Thanks to a process called “chaotic morphogenesis,” which begins in utero and continues for the first couple of years, the iris is unique to not only each person, but also from the left eye to the right eye.
“People don’t realize that there are 240 individual identifiers in each iris,” Sheriff Herring said.
He said the iris system is faster than using a fingerprinting system, which compares loops, whirls and arches to determine a match, and is just as reliable. The iris image can be submitted to a server at the Cole County Sheriff’s Department in Jefferson City and results will be back in about 20 seconds. Fingerprints take about 30 minutes to get a determination of a match.
Herring said the iris identification technology was first developed by optometrists, who developed an algorithm that has resulted in the system. It has been used by the U.S. military in Afghanistan and Iraq to help identify insurgents.

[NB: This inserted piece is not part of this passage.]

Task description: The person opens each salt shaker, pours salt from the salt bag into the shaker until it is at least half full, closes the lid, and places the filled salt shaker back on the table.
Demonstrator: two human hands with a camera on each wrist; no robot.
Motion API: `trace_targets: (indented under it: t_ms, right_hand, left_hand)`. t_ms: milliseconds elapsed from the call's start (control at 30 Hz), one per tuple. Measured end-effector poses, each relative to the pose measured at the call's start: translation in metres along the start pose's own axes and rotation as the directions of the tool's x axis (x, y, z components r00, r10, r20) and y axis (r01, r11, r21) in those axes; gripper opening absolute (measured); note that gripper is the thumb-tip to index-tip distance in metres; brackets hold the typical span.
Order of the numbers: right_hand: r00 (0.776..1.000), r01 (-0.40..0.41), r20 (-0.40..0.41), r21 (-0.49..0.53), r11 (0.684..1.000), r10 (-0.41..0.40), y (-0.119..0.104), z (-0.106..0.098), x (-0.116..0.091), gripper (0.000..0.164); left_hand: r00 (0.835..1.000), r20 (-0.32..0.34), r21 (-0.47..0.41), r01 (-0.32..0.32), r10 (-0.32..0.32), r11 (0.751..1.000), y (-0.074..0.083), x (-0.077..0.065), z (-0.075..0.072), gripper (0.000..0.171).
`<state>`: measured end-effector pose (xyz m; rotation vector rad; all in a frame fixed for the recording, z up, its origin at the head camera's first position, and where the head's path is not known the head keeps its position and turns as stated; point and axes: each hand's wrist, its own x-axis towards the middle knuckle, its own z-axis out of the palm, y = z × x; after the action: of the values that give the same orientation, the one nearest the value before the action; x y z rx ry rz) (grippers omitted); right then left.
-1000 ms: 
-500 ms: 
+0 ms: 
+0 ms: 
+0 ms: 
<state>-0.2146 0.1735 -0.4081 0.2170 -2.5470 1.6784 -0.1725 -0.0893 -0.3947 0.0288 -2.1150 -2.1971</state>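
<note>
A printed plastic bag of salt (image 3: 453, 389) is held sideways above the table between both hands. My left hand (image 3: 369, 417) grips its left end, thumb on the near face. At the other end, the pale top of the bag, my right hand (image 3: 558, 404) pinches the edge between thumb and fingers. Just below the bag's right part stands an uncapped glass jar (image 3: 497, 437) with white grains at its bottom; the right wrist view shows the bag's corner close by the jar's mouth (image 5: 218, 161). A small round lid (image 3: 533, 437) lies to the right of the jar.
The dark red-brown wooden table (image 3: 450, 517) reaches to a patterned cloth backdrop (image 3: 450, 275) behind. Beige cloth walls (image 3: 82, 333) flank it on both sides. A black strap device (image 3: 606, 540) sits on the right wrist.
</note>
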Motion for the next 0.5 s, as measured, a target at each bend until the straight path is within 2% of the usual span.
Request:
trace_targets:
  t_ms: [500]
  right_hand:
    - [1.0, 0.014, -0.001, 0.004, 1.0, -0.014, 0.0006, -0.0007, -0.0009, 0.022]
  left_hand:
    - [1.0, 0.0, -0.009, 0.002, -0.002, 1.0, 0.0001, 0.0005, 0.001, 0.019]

In addition to the iris, the department has obtained a facial examination workstation allowing it to submit mug shots to the statewide database and compare items such as the measurement between certain features to determine a match to a known person. Herring said his office could use the face seen on a video of a robbery and submit it to the system for a possible match. He could even compare something like an old yearbook photo to a video taken today and determine if it is a likely match.
Missouri will be the first state in the U.S. to have a statewide data base. The push to get the system began in 2007, when a few sheriffs involved in the Missouri Sheriff’s Association applied for grants to fund the system, which is being implemented in stages. Stage One, of which Grundy County is a part, includes 34 iris systems and 18 facial examination workstations. Sixteen counties, including Grundy, received both, with Grundy County being the only one in north Missouri to be included in the first stage. It will probably take a couple of years for all 115 counties to get up and running.
Sheriff Herring said training for the system was held on Monday and all 16 inmates currently being held at the Grundy County Detention Center, have been entered into the system. The Missouri Department of Corrections has “dumped” all of its offender mugshots into the system as well.